Beispiel-Website mit Parallax-Effekten:
4.4. Text Animationen
Der Name beschreibt schon gut, was sich dahinter verbirgt: Text-Animationen sind Textelemente mit einem besonderen Twist. Das kann einerseits der User Experience helfen, indem bestimmte Textpassagen als Eyecatcher eingesetzt werden oder eben auch als das besondere Etwas dienen, das eine Website bieten kann. Text-Animationen können vielfältig sein: Es gibt Sliding Text Animations, bei denen Textblöcke einfliegen, Text-Animationen, die durch Scrolling getriggert werden, Text-Fade-In, wobei Textblöcke erst nach und nach geladen werden uvm.
4.5. Page Transitions
Page Transitions sind die animierten Übergänge zwischen Unterseiten einer Website. Das hat vor allem einen Vorteil für die User Experience, denn Nutzer:innen haben nie das Gefühl, sie würden eine Seite verlassen, wenn lediglich eine Unterseite geladen wird. Daraus entsteht ein völlig neues Wohlgefühl bei der Navigation, das auch verhindert, dass Nutzer:innen von einer Website abspringen, denn die Benutzererfahrung fühlt sich dank Page Transitions nie unterbrochen an. Denn vor allem abgehackte Übergänge zwischen Unterseiten sorgen oftmals für eine hohe Absprungrate.
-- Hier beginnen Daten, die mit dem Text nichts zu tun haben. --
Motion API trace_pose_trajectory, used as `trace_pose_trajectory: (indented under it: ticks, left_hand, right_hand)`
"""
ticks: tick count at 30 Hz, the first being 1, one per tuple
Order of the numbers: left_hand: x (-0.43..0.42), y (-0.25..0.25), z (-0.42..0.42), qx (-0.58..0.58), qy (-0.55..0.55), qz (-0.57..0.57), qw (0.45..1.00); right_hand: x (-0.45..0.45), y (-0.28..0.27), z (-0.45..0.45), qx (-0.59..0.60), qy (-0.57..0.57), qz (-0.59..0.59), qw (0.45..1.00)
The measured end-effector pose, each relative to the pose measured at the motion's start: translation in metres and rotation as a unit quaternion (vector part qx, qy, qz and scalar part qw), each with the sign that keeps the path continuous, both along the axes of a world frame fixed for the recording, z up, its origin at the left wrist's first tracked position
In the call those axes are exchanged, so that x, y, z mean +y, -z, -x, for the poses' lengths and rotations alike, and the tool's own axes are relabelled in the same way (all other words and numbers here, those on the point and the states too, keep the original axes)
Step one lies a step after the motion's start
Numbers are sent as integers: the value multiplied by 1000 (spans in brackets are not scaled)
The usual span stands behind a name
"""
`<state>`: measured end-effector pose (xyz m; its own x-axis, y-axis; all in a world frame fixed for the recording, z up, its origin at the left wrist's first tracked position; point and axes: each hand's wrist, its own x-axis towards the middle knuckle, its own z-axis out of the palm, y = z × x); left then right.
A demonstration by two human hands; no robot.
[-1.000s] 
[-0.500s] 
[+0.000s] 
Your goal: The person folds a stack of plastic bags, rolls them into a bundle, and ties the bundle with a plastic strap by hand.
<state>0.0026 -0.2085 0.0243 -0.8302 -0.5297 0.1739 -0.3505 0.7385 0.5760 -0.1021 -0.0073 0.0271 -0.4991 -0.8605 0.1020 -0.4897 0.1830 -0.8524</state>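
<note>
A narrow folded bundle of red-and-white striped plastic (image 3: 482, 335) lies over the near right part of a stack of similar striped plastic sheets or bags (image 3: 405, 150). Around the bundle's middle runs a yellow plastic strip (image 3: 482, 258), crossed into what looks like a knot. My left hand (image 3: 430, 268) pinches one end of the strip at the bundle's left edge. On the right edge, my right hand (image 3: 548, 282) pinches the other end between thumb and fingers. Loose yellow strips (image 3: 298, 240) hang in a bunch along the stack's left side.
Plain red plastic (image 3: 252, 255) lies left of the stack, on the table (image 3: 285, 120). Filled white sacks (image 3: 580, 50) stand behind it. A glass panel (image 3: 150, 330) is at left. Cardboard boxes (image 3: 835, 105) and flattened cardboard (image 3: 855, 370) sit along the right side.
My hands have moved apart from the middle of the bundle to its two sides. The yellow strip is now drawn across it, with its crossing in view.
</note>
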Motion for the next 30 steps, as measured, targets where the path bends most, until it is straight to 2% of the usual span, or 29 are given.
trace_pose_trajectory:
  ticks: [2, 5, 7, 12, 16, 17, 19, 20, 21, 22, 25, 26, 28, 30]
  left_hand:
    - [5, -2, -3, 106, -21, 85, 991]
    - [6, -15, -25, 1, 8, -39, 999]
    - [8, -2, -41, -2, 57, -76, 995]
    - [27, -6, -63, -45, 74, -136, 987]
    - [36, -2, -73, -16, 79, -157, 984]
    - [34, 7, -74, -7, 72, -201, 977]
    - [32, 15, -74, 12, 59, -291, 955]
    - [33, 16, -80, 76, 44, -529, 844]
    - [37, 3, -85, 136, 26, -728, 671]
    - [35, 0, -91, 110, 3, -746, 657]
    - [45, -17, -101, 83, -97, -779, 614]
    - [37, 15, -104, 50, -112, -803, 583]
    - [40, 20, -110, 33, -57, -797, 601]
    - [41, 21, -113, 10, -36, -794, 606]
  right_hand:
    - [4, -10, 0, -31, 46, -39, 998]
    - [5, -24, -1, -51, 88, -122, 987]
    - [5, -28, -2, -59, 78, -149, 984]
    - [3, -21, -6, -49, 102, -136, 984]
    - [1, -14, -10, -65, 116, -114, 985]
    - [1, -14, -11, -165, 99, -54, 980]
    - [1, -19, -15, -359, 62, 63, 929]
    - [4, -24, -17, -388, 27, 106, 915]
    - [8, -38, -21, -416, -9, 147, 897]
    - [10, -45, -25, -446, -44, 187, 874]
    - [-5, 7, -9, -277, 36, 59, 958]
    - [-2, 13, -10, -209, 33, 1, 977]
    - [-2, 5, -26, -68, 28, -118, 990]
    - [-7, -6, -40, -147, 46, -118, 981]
4.6. Deine Corporate Identity neu interpretiert
Nicht in jedem Fall sind Trends der optimale oder einzige Weg, um eine Website einzigartig zu machen. Manchmal macht es am meisten Sinn, das individuelle CI eines Unternehmens neu zu interpretieren und aufzugreifen. Das kann beispielsweise durch passende Illustrationen oder Patterns umgesetzt werden, die wiederum die Thematik einer Website optisch unterstützen. Was zunächst nicht sonderlich spektakulär klingt, kann am Ende ein homogenes und besonders ästhetisches Endergebnis liefern, dessen Fokus beispielsweise auf individuellem und hochwertigem Content liegt.
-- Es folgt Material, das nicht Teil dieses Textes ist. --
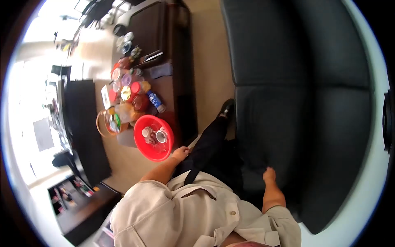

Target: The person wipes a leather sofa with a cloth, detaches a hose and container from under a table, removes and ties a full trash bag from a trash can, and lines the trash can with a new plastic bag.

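Note:
My left hand (181, 153) is beside my thigh, close to the corner of the dark table and the red basin (139, 145); its fingers are curled, too small to make out clearly. On the right, my right hand (269, 174) hangs over the black sofa (263, 119), and its fingers are blurred. Inside the basin lie a white cup (161, 136) and other small items. Behind the basin, jars, a blue can (156, 101) and a wicker basket (101, 128) crowd the table.
The dark table (183, 82) runs along the left of a strip of floor (210, 53), with the sofa on the right. My shoe (227, 108) is between them. A dark cabinet (84, 127) and a low shelf unit (82, 210) stand farther left.

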A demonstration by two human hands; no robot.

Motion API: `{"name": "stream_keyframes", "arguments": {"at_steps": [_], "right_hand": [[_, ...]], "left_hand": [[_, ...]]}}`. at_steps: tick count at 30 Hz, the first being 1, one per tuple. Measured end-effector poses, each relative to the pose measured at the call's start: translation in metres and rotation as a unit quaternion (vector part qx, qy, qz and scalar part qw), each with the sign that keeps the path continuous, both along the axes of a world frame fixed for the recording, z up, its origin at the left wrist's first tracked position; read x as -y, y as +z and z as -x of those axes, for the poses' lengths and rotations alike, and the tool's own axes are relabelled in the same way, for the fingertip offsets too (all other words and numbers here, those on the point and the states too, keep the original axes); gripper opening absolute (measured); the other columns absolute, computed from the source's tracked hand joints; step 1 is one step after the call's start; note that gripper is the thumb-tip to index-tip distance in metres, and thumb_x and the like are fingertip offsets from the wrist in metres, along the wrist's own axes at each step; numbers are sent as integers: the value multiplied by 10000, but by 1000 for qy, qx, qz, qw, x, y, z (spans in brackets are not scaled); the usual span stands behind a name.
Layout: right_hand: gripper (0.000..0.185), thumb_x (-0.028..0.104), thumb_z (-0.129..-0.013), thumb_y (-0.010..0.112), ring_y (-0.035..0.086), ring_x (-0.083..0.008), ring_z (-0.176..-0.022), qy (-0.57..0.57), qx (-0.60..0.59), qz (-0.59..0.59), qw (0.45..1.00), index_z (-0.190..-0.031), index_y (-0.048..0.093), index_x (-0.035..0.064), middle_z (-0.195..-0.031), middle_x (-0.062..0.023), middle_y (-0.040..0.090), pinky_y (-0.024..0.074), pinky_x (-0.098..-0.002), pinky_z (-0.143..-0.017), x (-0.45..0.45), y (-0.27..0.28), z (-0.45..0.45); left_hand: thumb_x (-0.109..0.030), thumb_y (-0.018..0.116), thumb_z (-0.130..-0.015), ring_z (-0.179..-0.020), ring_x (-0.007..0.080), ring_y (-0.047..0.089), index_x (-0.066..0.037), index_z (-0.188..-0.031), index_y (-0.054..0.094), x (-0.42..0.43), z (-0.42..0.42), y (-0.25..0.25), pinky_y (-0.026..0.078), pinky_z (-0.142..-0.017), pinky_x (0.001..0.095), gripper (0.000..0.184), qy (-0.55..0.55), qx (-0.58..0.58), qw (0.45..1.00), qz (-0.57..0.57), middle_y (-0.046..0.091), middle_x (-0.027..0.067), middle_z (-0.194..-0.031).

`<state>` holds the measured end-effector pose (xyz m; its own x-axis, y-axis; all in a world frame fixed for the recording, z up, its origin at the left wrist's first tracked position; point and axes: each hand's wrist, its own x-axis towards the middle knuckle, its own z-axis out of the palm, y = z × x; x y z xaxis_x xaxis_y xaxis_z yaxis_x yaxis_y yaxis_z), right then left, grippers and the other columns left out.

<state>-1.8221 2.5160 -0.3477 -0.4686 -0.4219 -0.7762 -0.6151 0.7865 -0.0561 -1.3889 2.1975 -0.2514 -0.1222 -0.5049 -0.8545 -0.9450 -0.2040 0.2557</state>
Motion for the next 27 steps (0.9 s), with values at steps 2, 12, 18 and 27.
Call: {"name": "stream_keyframes", "arguments": {"at_steps": [2, 12, 18, 27], "right_hand": [[222, 8, -764, 493, 563, -342, -967, -8, -59, 62, 996, -915, 643, 71, -1037, -128, 606, 440, -406, -875, 11, 64, 18], [222, -5, -646, 407, 556, -235, -885, 199, 391, 358, 824, -787, 578, 8, -866, -105, 580, 425, -311, -841, 377, 263, -64], [389, 29, -682, 369, 503, -205, -967, -75, 615, 147, 771, -1039, 522, 26, -1004, -85, 524, 393, -306, -910, 527, 311, -240], [408, 25, -790, 521, 553, -252, -1057, 468, 503, 91, 721, -1198, 527, 31, -1133, -149, 572, 417, -323, -924, 617, 242, -250]], "left_hand": [[-294, 560, -828, -970, 274, 616, -62, -1123, 588, 9, 5, 38, 468, -857, 356, 377, 67, 4, 997, 46, 644, 153, -1025], [-293, 641, -806, -1296, 230, 350, -74, -1387, 317, 96, 78, 113, 289, -1060, 343, 700, 92, -423, 885, 168, 354, 161, -1404], [-323, 588, -852, -1056, 167, 540, -134, -1249, 442, 148, 53, 155, 433, -926, 355, 464, 520, -657, 512, -190, 550, 50, -1161], [-21, 543, -777, -843, 256, 634, -67, -1090, 530, 121, -25, 102, 538, -766, 416, 317, 874, -429, 214, 75, 611, 113, -1004]]}}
Eurer Website fehlt der WOW-Effekt?
Erfahre in unserem ausführlichen Relaunch-Guide alles, was für einen erfolgreichen Relaunch wichtig ist: Von der CMS-Wahl über das Konzept bis hin zum Design.
Fazit
Eine Website mit Wow-Effekt ist nicht immer das große Feuerwerk. Im Webdesign sind es vielmehr die subtilen Dinge, wie Microanimations oder Farbgebungen, die einer erfolgreichen Website den gewünschten individuellen Touch geben.
Denn: Die Usability legt für die Gestaltung einer Website einen bestimmten Rahmen fest, der sich bewährt hat und von Usern unbewusst erwartet wird.
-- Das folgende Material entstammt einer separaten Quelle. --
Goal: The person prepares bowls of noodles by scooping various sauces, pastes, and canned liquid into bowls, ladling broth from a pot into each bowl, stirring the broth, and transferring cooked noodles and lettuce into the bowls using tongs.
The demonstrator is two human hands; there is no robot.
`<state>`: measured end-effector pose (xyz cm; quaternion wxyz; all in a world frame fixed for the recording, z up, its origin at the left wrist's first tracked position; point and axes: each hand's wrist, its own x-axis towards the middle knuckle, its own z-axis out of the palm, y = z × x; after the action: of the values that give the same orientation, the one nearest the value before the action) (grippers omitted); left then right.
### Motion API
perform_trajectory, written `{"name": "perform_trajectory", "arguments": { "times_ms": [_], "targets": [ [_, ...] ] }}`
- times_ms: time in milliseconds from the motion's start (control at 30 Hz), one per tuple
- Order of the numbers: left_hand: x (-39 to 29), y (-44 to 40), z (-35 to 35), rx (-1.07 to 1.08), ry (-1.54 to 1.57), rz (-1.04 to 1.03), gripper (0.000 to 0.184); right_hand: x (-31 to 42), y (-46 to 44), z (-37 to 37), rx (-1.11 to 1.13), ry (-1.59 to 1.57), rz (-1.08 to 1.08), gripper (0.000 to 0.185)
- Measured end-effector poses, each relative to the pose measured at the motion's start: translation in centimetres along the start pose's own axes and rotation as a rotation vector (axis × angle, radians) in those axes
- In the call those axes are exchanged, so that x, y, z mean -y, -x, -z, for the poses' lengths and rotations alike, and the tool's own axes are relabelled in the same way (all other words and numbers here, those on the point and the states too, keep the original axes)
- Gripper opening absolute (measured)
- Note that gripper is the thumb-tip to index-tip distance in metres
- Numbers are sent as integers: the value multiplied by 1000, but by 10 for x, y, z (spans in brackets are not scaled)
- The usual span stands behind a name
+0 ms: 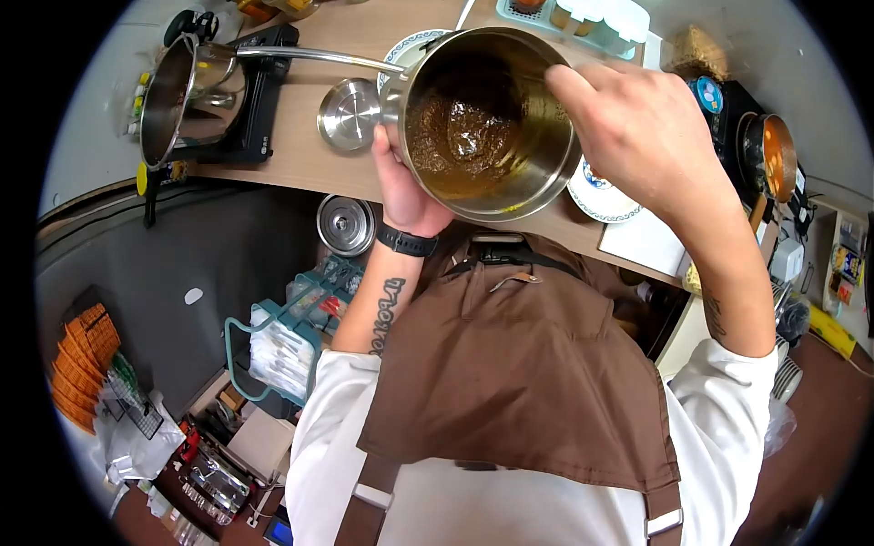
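A deep stainless steel pot [555,177] is tipped on its side, its open mouth facing me. Thick, glossy brown paste [473,132] coats its bottom and lower wall. My left hand [408,189] supports the pot from the lower left, its thumb up against the outer wall and the other fingers hidden beneath. At the right rim, my right hand [637,123] is closed with its knuckles up; its fingertips are largely hidden. A patterned plate [612,211] lies partly behind the pot. Left of the pot, a small round metal dish [350,115] rests on the wooden table [300,164].
Another steel pot [218,91] stands by a black cooker [278,82] at left; a long metal handle [319,57] stretches between both pots. A pan of orange sauce [778,159] is at far right. Below the table edge are a metal lid [346,226] and teal basket [273,332].
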<state>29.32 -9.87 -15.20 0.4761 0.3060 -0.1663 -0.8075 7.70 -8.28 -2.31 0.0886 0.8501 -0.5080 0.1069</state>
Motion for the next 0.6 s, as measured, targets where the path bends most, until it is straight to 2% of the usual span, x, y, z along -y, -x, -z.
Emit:
{"name": "perform_trajectory", "arguments": {
  "times_ms": [33,167,267,300,400,533,600],
  "targets": [
    [3,-2,11,-16,33,-10,85,3,2,2,143,-25,-70,10],
    [7,-4,25,12,125,3,84,22,6,6,319,-416,-167,10],
    [8,-3,23,49,182,53,86,32,0,2,155,-640,-314,5],
    [8,-2,24,64,193,62,87,30,-1,8,65,-557,-258,6],
    [8,-1,31,39,200,61,90,29,8,36,56,-352,-142,7],
    [5,0,27,-20,236,75,89,38,23,29,161,-343,-16,10],
    [4,2,21,-58,248,89,88,30,17,9,164,-223,20,9]
  ]
}}
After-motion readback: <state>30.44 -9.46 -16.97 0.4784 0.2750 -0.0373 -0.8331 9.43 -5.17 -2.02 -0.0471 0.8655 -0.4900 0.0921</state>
Designer:innen kennen alle Designregeln und Trends und berücksichtigen diese bei der Konzeption und Erstellung einer Website. Was sich daraus ergibt ist im Idealfall eine Website, die intuitiv und einwandfrei funktioniert und gleichzeitig eine Auswahl an spannenden Designelementen hat, die eine Website einprägsam macht.